Przed egzaminem strasznie się stresowałam że na niego nie zdążę, ale wpadłam dosłownie w ostatniej chwili, więc przez ten stres że sie spóznię całe zdenerwowanie egzaminem zniknelo dopiero jak dojechalam zaczelam sie denerwowac na szczescie nie czekalam zbyt długo jakoś wszysko szybko szło. Jak mnie wyczytali to czekalam przed placem jeszcze ok. 10 min na Pana egzaminatora bo ktoś go zaczepił i długo rozmawiał. Pan ezaminator wysoki, około 40, łysawy albo tak obciety nie wiem. Wszystko oczywiscie bardzo oficjalnie :) Światełka płyny standardowo. Potem na łuk - skrajny prawy. Jak jechałam do przodu to tak byłam zdenerwowana że myślałam sobie żeby to uwalić bo nie wytrzymam tej godz. w samochodzie w takim maksymalnym stresie. Ale udało sie. Potem górka luzik i wyjazd na miasto. Standardowo w prawo potem znowu w prawo w Annopol dalej na pierwszym skrzyżowaniu ze światłami w lewo potem znowu w lewo i do ronda przy polonezie na rondzie prosto i za ronem zawracanie. Potem na rondzie w lewo i przy statoil w prawo potem parkowanie prostopadłe zaliczyłam bezbłędnie tylko zdenewowałam się bo jak juz wyjeżdzałam do tyłu to zgasł mi....ale odpaliłam opanowałam sie i wyjechałam. Potem prosto i gdzies tam kawałeczek dalej zawracanie. Potem w jakąś w lewo a dalej to już nie pamietam. Wróciłam po dokładnie 45 min. Pan powiedział jakie zrobiłam błędy i żebym uważała w przyszłości i że wynik pozytywny i prawo jazdy do odbioru w urzędzie za 3 tyg. Tak sie cieszyłam że nie da sie tego opisac :):) Miałam urodziny wiec to najlepszy prezent jaki mogłam dostac szczególnie ze moja przygoda z prawkiem trwała dość długo.

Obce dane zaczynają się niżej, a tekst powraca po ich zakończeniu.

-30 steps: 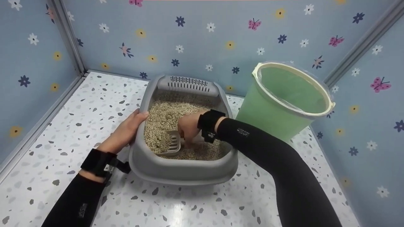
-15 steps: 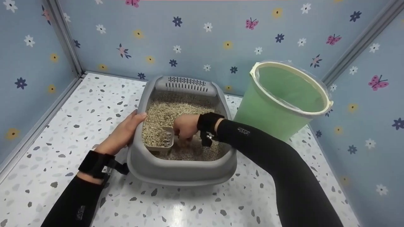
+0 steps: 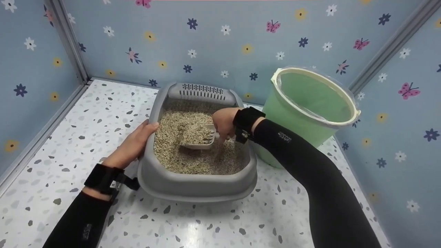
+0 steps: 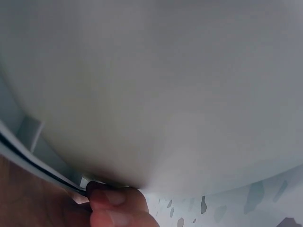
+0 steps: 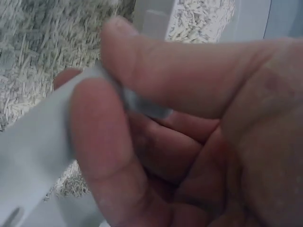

Pozdrawiam i życzę wszystkim jak najszybszego zdania egzaminu :):):)
marta20
 
Posty: 4
Dołączył(a): wtorek 03 marca 2009, 20:31

Postprzez zgoda » wtorek 14 kwietnia 2009, 22:18

Data: 14 kwietnia 2009
Godzina: 18:00
WORD Warszawa, ME Okęcie
Podejście: 5
Wynik: pozytywny

Egzamin rozpoczął się o 18:40 ("18.37", podobno, jak powiedział egzaminator). Najpierw obsługa (egzaminator niemal wymusił wspomnienie o ciśnieniu w oponach), potem łuk i górka, wyjeżdżamy na miasto. Chwila czekania i wjazd na Hynka, potem w prawo w Radarową i od razu parkowanie prostopadłe. Potem do skrzyżowania ze światłami i w lewo w 1 Sierpnia. Prosto do Grójeckiej (nakaz skrętu w prawo, więc egzaminator się nie odezwał), w prawo w Grójecką i potem w prawo w Racławicką. Z Racławickiej w prawo w Sąchocką i potem w lewo Gorlicką i z Gorlickiej w Mołdawską. Mołdawską do Pruszkowskiej i skręt w lewo z jednokierunkowej (czarny punkt nr 1). Pruszkowską do Pawińskiego i w lewo, po czym w prawo w Korotyńskiego. Z Korotyńskiego w lewo w Grójecką (czarny punkt nr 2). Grójecką/Al. Krakowską do Bakalarskiej i skręt w prawo. Na Bakalarskiej zawracanie z infrastrukturą i powrót do Al. Krakowskiej. Na rondzie Hynka/Al. Krakowska w lewo w Hynka i potem w prawo w Radarową. Z Radarowej w lewo w 17 Stycznia. Z 17 Stycznia w lewo w Żwirki (egzaminator miał uwagę do zbyt późnego włączania kierunkowskazu), na rondzie Żwirki/Hynka zawracanie. Prosto Żwirki i dzięki pomyłce egzaminatora w prawo do hali odlotów Lotniska F. Chopina + nieczynny teminal Etiuda (to już moja pomyłka). Z powrotem do Żwirki (tu się egzaminatorowi włączył budzik w telefonie ;)) i na rondzie Żwirki/Hynka w lewo w Hynka. 60km/h na Hynka i w prawo do WORD. Zaparkować prostopadle tyłem i pan egzaminator przystąpił do omówienia.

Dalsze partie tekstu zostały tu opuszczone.